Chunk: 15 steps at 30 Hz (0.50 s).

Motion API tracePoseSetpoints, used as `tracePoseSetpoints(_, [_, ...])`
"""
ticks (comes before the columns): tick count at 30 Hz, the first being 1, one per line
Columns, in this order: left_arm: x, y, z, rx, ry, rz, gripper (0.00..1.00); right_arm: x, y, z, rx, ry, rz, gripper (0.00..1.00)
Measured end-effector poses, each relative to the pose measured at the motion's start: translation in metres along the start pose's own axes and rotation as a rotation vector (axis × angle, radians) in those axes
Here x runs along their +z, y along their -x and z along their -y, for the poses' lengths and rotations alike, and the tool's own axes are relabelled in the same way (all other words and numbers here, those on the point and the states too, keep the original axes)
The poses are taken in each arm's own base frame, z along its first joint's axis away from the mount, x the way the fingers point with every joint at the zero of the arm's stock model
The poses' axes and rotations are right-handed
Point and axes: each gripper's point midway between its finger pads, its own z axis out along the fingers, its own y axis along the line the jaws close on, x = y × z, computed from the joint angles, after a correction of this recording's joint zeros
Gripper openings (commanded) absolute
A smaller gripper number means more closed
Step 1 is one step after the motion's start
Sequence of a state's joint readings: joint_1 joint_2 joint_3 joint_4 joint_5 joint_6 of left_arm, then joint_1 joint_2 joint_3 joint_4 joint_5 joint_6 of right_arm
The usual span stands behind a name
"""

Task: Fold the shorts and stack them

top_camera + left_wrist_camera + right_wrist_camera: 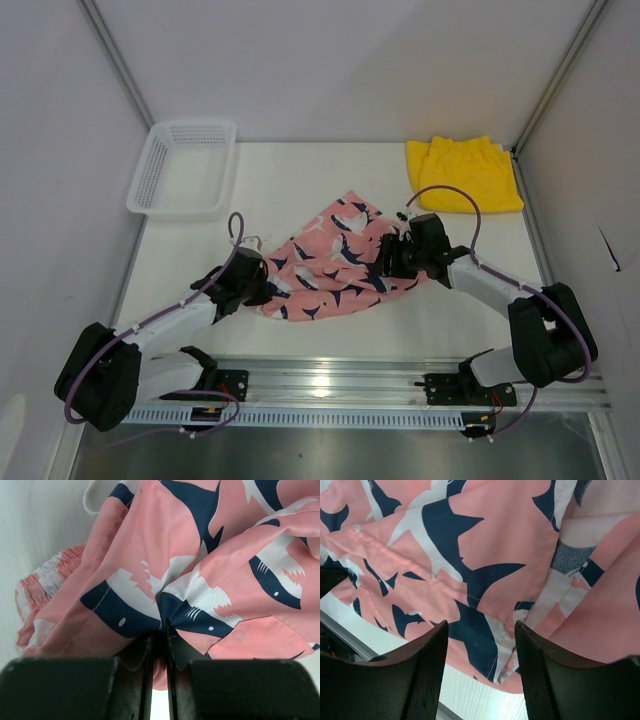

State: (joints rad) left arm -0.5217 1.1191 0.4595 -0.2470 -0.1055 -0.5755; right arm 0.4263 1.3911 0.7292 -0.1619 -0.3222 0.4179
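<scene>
Navy-and-white print on pink shorts [330, 265]; yellow shorts [465, 175] plain.

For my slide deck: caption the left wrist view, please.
The left gripper pinches a bunched fold of the pink shorts, white table beside.

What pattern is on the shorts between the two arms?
Pink with navy-and-white shark-like fish printed all over the shorts; the left wrist view shows it best.

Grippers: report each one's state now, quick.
Left gripper: shut, pinching a fold of the pink shorts.
Right gripper: open, fingers apart at the pink shorts, holding nothing.
</scene>
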Motion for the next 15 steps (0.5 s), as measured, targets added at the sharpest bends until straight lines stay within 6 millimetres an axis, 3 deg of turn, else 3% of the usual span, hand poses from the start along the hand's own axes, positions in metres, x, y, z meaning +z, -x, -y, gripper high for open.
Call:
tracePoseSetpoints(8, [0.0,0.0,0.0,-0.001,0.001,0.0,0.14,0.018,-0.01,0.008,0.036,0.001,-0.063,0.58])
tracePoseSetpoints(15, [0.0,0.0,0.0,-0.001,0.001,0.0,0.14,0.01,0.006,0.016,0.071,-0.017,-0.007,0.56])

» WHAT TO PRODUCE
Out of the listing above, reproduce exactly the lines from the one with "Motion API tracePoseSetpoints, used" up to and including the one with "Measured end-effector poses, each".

» RESPONSE AREA
Motion API tracePoseSetpoints, used as `tracePoseSetpoints(_, [_, ...])`
"""
ticks (comes before the columns): tick count at 30 Hz, the first being 1, one per line
Columns, in this order: left_arm: x, y, z, rx, ry, rz, gripper (0.00..1.00); right_arm: x, y, z, rx, ry, rz, gripper (0.00..1.00)
Measured end-effector poses, each relative to the pose measured at the motion's start: translation in metres along the start pose's own axes and rotation as a rotation vector (axis × angle, radians) in those axes

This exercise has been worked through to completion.